• _Assignment_: Using the entries that follow, write out the line containing "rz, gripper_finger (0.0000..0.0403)", the line containing "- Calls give", and every line between them, exactly and nothing else.

[Stored data]
=== Section Start ===

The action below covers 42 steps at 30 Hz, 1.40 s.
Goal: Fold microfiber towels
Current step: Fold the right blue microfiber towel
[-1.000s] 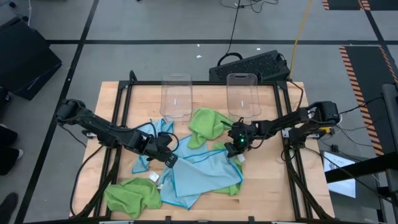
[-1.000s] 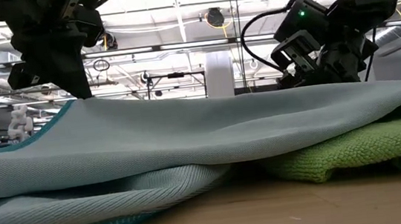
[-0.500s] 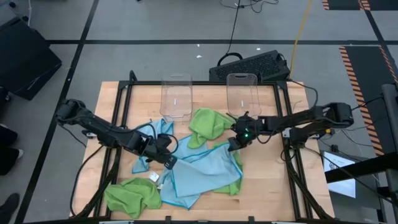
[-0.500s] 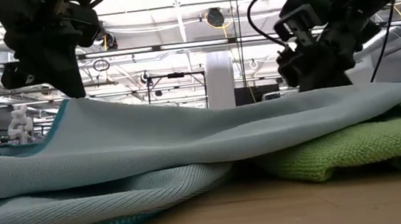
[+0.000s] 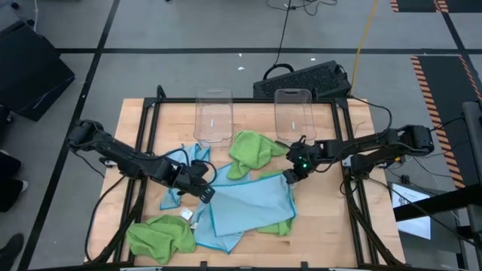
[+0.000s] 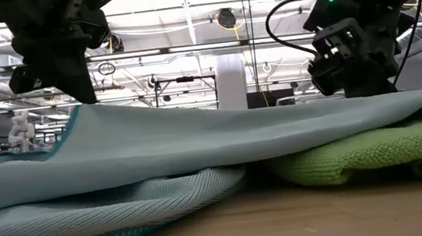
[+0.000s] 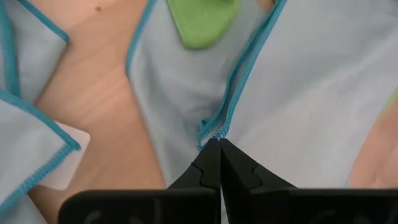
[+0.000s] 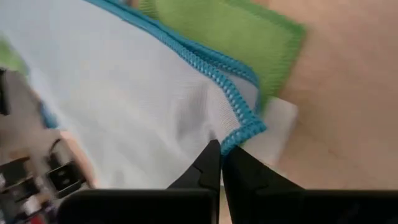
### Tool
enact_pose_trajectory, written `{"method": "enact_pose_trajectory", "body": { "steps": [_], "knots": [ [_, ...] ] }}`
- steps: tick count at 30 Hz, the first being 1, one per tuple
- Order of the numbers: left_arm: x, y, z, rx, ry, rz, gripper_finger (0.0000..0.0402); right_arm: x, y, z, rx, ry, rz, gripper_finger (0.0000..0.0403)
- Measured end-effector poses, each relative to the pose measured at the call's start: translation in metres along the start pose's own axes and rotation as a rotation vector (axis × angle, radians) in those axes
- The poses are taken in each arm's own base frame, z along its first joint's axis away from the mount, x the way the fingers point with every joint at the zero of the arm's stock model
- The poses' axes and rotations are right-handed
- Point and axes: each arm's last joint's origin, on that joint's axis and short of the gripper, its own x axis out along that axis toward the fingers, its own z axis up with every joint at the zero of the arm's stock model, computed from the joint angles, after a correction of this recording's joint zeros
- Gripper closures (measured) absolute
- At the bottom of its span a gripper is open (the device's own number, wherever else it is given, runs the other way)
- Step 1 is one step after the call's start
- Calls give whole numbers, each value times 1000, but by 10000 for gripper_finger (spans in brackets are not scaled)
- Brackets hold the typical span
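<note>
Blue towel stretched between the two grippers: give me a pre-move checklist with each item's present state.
1. Left gripper shut on the blue towel at its teal-stitched edge: ok.
2. Right gripper shut on the towel's corner: ok.
3. Towel spread smooth between the grips: ok in the low view, no big wrinkles.
4. Landing area bare: not ok; a green towel and more blue cloth lie under it.
5. Clear bins apart from both arms: ok.
6. Far edges of the towel aligned: cannot tell.
</note>
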Motion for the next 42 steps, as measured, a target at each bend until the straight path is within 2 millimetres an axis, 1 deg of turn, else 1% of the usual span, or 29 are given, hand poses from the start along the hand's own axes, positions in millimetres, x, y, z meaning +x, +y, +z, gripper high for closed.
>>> {"method": "enact_pose_trajectory", "body": {
  "steps": [5,8,12,17,20,23,27,30,32,35,38,42],
  "knots": [
    [2,3,7,-7,-32,19,401,0,-5,-2,5,3,-59,398],
    [2,5,10,11,-46,30,401,0,-5,-2,2,-3,-56,397],
    [3,6,13,37,-49,38,400,0,-5,-2,-8,-4,-58,397],
    [3,9,11,32,-33,68,388,0,-4,-1,-13,-30,-67,393],
    [2,12,8,-13,-16,104,377,-5,-3,0,-9,-84,-70,366],
    [2,14,7,-51,-9,121,353,-11,-2,-1,-6,-139,-85,317],
    [2,15,6,-93,-6,136,303,-25,-3,-1,13,-211,-87,246],
    [2,15,6,-135,-8,134,265,-37,0,-3,6,-245,-38,211],
    [2,14,7,-160,-14,124,246,-44,3,-5,-5,-268,-4,199],
    [2,13,8,-184,-38,118,229,-50,4,-7,-16,-286,24,194],
    [4,13,9,-181,-84,127,225,-50,2,-8,-9,-292,-9,193],
    [8,13,10,-176,-95,139,230,-46,-1,-11,33,-257,-47,193]
  ]
}}
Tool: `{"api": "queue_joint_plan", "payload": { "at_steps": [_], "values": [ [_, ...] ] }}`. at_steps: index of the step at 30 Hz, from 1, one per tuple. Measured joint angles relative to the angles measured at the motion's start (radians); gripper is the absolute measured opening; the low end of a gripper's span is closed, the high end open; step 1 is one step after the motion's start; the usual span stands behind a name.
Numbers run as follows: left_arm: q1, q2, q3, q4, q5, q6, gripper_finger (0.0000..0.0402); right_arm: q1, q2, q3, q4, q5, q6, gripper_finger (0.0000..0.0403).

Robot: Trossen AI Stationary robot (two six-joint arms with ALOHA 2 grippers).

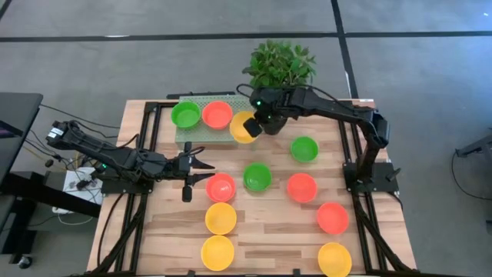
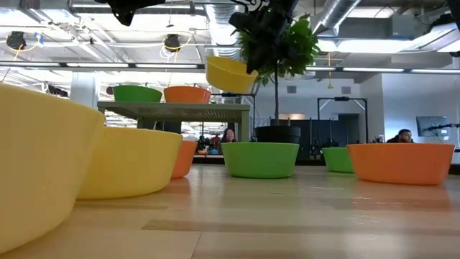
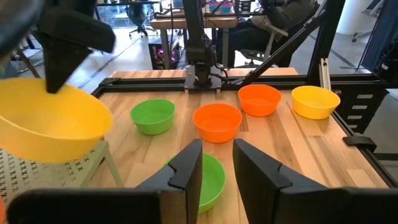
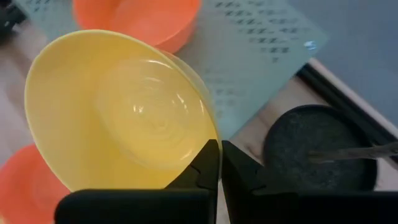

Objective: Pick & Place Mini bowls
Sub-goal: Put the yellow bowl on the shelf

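Observation:
My right gripper (image 1: 256, 125) is shut on a yellow mini bowl (image 1: 243, 128), held in the air by the right end of the raised perforated platform (image 1: 201, 129). The low view shows this bowl (image 2: 230, 73) well above the table. A green bowl (image 1: 185, 115) and a red-orange bowl (image 1: 217, 115) sit on the platform. My left gripper (image 1: 203, 170) is open and low over the table's left side, pointing right toward a green bowl (image 3: 212, 179); it touches nothing. My right gripper pinches the yellow bowl's rim (image 4: 210, 135), one finger (image 4: 200, 169) inside the bowl and the other outside. The fingers come from above. The bowl is lifted clear and tilted, hanging beside and below the fingers.
Several more bowls rest on the wood: red-orange (image 1: 221, 187), green (image 1: 257, 177), red-orange (image 1: 301, 187), green (image 1: 304, 149), red-orange (image 1: 332, 218), yellow (image 1: 221, 218), yellow (image 1: 217, 252), yellow (image 1: 334, 259). A black plant pot (image 4: 317, 146) with a leafy plant (image 1: 280, 65) stands right behind my right gripper.

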Motion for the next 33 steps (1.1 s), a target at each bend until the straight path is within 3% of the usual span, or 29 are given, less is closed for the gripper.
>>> {"api": "queue_joint_plan", "payload": {
  "at_steps": [11, 33],
  "values": [
    [0.000, 0.000, 0.000, 0.007, 0.000, 0.000, 0.0092, 0.046, 0.019, 0.000, -0.003, 0.075, 0.012, 0.0002],
    [0.000, 0.003, 0.002, 0.023, 0.000, -0.003, 0.0092, 0.033, 0.081, -0.018, 0.009, 0.038, 0.042, 0.0024]
  ]
}}
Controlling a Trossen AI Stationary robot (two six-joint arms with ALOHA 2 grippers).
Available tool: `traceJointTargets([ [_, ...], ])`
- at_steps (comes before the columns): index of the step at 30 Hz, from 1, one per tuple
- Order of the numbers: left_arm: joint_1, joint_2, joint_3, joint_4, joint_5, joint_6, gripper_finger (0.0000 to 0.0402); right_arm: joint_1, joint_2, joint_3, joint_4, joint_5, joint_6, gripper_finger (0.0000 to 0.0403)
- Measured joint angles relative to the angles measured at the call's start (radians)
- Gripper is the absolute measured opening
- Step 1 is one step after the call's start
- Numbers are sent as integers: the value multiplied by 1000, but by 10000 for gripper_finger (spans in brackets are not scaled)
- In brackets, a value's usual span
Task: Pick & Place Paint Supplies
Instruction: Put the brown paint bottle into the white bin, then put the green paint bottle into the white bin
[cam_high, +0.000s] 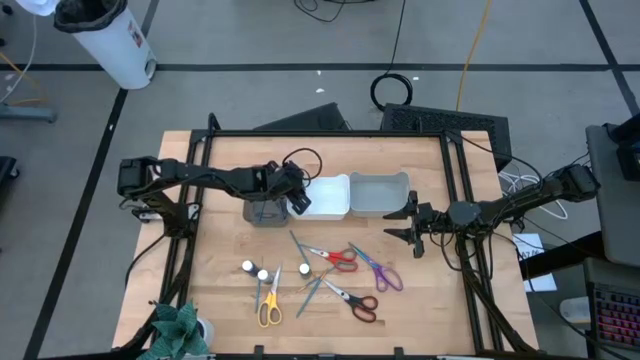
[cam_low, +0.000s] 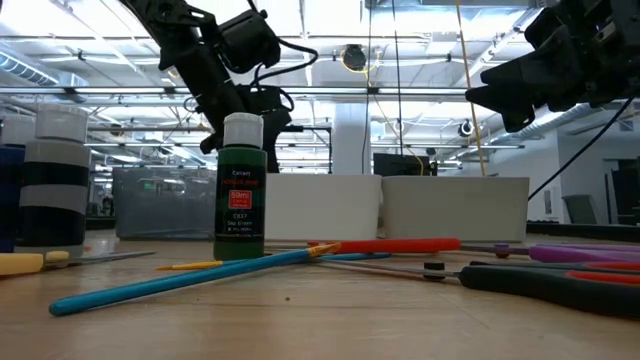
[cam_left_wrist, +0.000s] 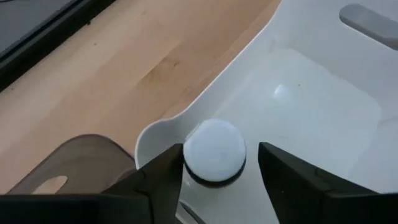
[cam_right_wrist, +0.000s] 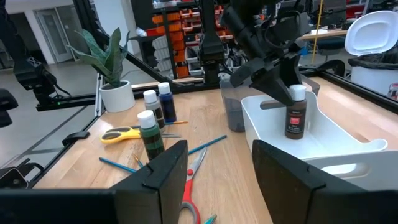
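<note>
A dark paint bottle with a white cap (cam_right_wrist: 295, 116) stands upright in the white bin (cam_high: 328, 199). My left gripper (cam_left_wrist: 217, 165) is open above it, one finger on each side of the cap (cam_left_wrist: 214, 151). Three more white-capped bottles (cam_high: 262, 271) stand on the table; one of them is green (cam_low: 240, 190). Around them lie red scissors (cam_high: 340, 257), purple scissors (cam_high: 381, 272), yellow scissors (cam_high: 268, 308), black scissors (cam_high: 356, 302) and thin teal brushes (cam_high: 301, 250). My right gripper (cam_high: 411, 226) hangs open over the table's right part, touching nothing. My left gripper comes down from above over the bottle's cap (cam_left_wrist: 194, 155). One finger (cam_left_wrist: 166, 169) lies at the cap's side, but I cannot tell whether it touches. The other finger (cam_left_wrist: 280, 168) stands clearly apart from the cap.
A dark translucent bin (cam_high: 264, 211) sits left of the white bin and a grey bin (cam_high: 379, 193) sits to its right, all along the table's far half. A potted plant (cam_high: 181, 330) stands at the near left corner. A black frame (cam_high: 330, 133) borders the tabletop.
</note>
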Motion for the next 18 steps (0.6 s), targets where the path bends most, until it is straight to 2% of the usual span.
traceJointTargets([
  [5, 0, -25, 0, -7, 3, 0, 232, 0, 0, 0, 0, 0, 0, 171],
  [18, -19, -181, 0, -9, 21, -32, 234, 0, 0, 0, -5, 0, 0, 171],
])
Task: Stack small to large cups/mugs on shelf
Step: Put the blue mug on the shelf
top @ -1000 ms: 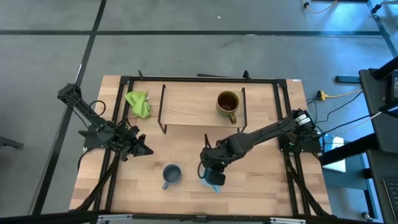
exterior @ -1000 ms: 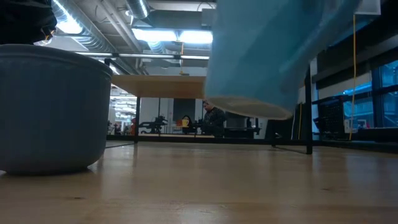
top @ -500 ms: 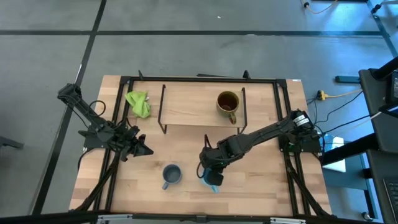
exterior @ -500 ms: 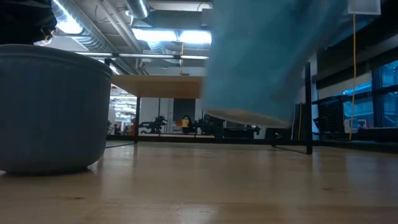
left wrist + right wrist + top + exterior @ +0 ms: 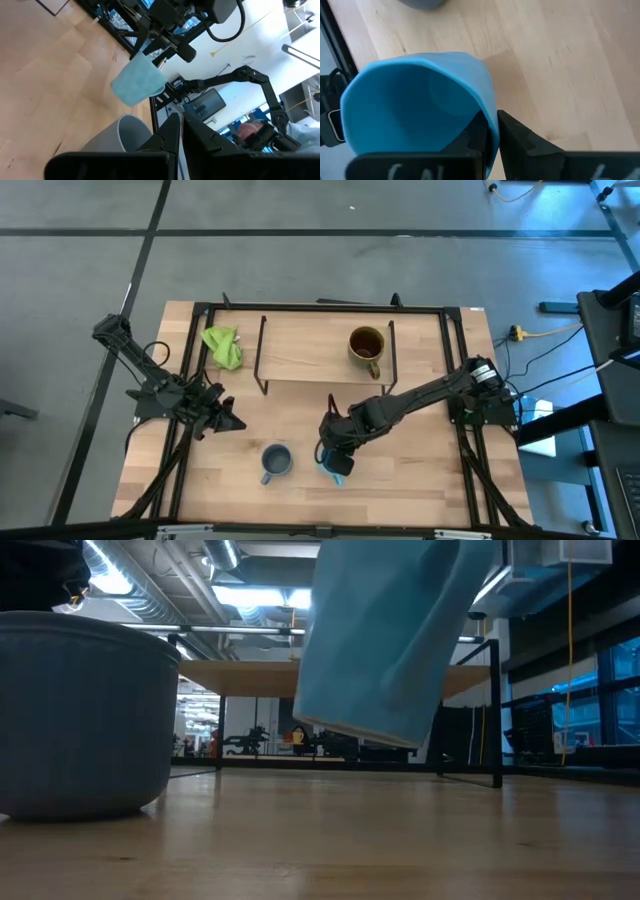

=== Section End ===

• _Response to this exercise_:
- Order of the numbers: left_arm: x, y, z, rx, ry, rz, gripper_finger (0.0000..0.0402); right_arm: x, y, z, rx, ry, rz, gripper_finger (0.0000..0.0403)
- Measured end-effector poses, each relative to the pose measured at the call's start: translation in metres along the start pose's own axes and rotation as a rotation vector (axis × angle, radians) in those axes
- The poses are taken in each arm's own base frame, z along its first joint's axis away from the mount, x the way the fingers point with every joint at the zero of the arm's stock model
- The poses' axes and rotations are right-handed
- Point and axes: each arm's last joint's origin, on that joint's axis and short of the gripper, its own x axis out along that axis toward the fingers, its own z axis up with every joint at the zero of the arm's stock model, computed from the joint angles, after a correction of this recording's joint zeros
- Gripper closures (measured) absolute
- At the bottom of its span a gripper is open (the device's own number, wherever else it is given, runs the other way)
- Step 1 is one step after the call's start
- Calls give whole numbers, each value times 1000, but by 10000 for gripper_finger (spans in brackets are not scaled)

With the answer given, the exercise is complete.